Ganhar na loteria Matthew Schaefer com chances de 3,5% é a versão da franquia de cortar o nó górdio ao meio com uma espada, um deus ex machina que processa um processo que levaria anos em apenas alguns minutos.

Agora a questão é diferente. Trata-se de construir um verdadeiro candidato em torno de seus jovens jogadores e potenciais jogadores – principalmente Schaefer, mas também Cal Ritchie, Victor Eklund, Kashawn Aitcheson, Cole Eiserman, Simon Holmstrom e Emil Heineman – o mais rápido possível, sem sacrificar a capacidade de continuar competindo quando Schaefer tiver 25 anos. Por outras palavras, como equilibrar as muitas compensações concorrentes para construir algo sustentável?
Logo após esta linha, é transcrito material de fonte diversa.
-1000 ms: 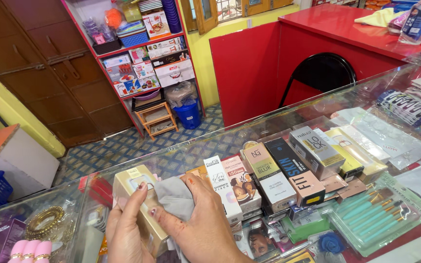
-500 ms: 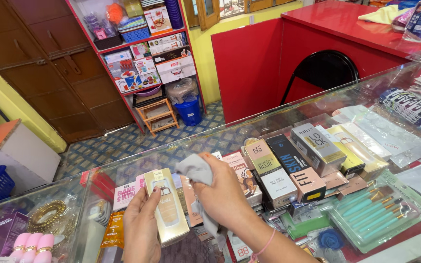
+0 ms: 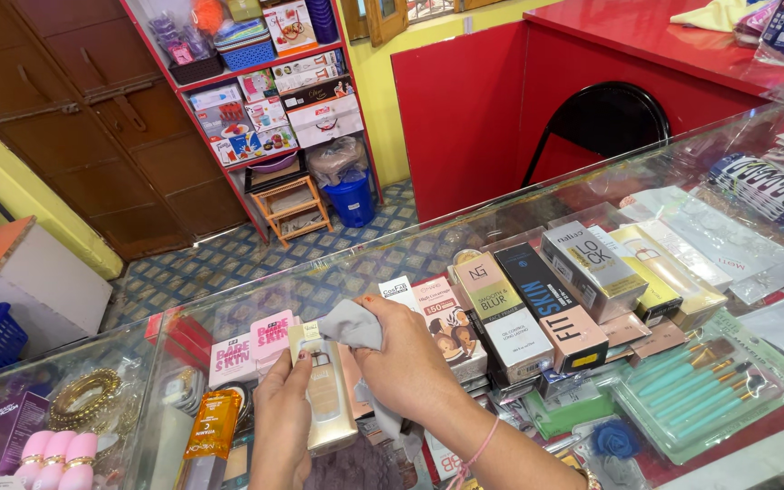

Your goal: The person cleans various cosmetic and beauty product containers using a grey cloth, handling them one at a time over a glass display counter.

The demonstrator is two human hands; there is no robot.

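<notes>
1. Over the glass tabletop [image 3: 646, 195] the left hand [image 3: 281, 426] wraps around the lower part of a gold cosmetic box [image 3: 324, 399], fingers curled on its side, thumb side hidden behind it.
2. The right hand [image 3: 408, 372] pinches a grey cloth [image 3: 352, 325] against the top of the gold cosmetic box; a tail of the cloth hangs below the palm.
3. The box sits in the air just above the glass, left of the row of boxed cosmetics [image 3: 537, 308] lying in the display case, and right of the pink boxes [image 3: 251, 349] under the glass.
4. Its long axis runs nearly upright in the view, top end tipped slightly away from the person toward the red shelf unit [image 3: 265, 109], windowed front facing the camera.
5. Risk, as I read it: the left grip is low on a tall, slick box, so pressure from the cloth at the top could lever it out of the fingers and drop it onto the glass.
6. Second risk: the dangling cloth tail could snag on the box's lower corner and drag it askew.
7. The teal brush set [image 3: 705, 386] lies well to the right of the box, under the glass and out of reach of any of this.
</notes>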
Os Islanders querem chegar aos playoffs no próximo ano, querem flexibilidade no teto salarial para que possam perseguir um peixe grande quando chegar a hora, não querem mover nenhum grande candidato ou veterano importante (nomeadamente Mat Barzal, Bo Horvat, Ilya Sorokin) e, acima de tudo, querem subir de nível para se tornar um candidato à Copa. Quando eles dobram uma dessas metas para servir a outra e quais itens eles precisam verificar para que tudo isso aconteça? Bem, os times que ainda jogam hóquei hoje podem ter alguns conselhos que valem a pena seguir.